Wonders of Ancient Mesopotamia exhibition


Woman’s headdress - Carnelian and lapis lazuli beads with gold leaf pendants worn by an attendant in the Royal Tomb known as the "King’s Grave". Leaves, fruits and floral rosettes were popular decorative motifs. A great quantity of jewellery was found on the heads of some of the women and it is probable that wigs were worn to build up the hair.


Man's headdress - In the Royal Tombs men wore these diadems of gold chain and carnelian with large beads of lapis lazuli and gold.


Glazed wall plaque from a temple - The design is of palmettes like those of the Sacred Tree and there is an inscription of Asurnasirpal II.

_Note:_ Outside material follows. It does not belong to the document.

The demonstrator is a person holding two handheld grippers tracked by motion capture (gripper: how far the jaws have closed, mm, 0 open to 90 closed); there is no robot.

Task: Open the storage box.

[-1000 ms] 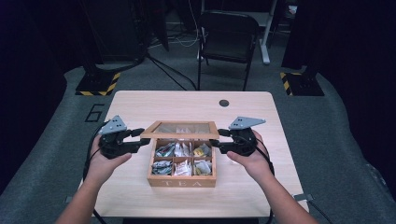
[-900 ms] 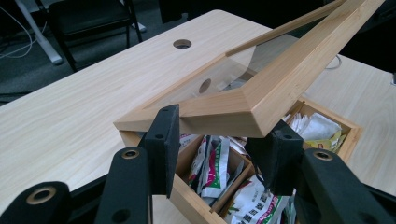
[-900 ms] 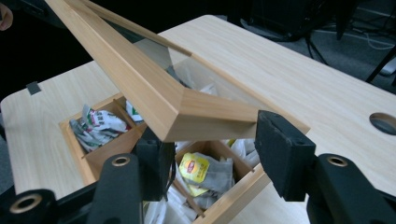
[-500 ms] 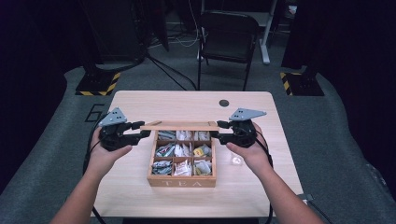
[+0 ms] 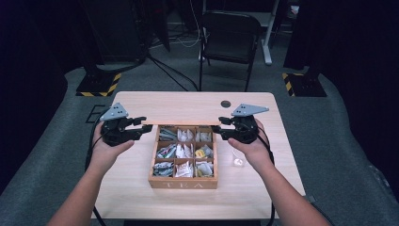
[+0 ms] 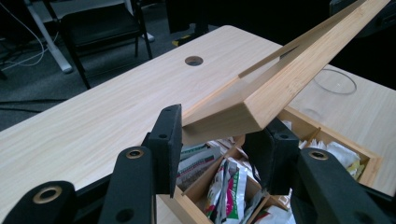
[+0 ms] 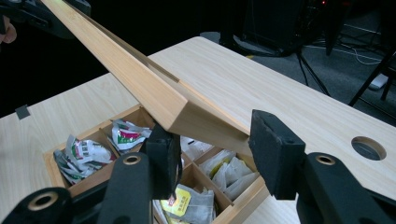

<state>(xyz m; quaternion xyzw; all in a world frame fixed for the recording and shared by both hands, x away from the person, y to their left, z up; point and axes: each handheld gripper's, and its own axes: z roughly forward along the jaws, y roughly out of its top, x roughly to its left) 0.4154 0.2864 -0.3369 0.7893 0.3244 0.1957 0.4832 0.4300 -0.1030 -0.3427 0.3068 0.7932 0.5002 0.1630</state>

Statue - King Ashurnasirpal II - This rare example of an Assyrian sculpture in the round was placed in the Temple of Ishtar at Nimrud where Ashurnasirpal established his capital city. An inscription on his chest gives his titles and lineage, ending thus: "king of the universe, king of Assyria, conqueror from the opposite bank of the Tigris as far as Mount Lebanon and the Great Sea, all lands from east to west he subdued".


Ivory panel showing a woman at a window - She has an Egyptian hairstyle and the window sill is supported by palm columns. This panel would have decorated furniture


Tablet - Stela of Ashurbanipal - The inscription records that he restored the Esagil temple of Marduk, the most important temple in Babylon. The old Sumerian name means "House Whose Top is High".


Bronze lion weight - This is one of a set made for King Shalmaneser V (726 –722 BC). Inscribed on it is "Five mina of the king" in both Assyrian cuneiform and Aramaic.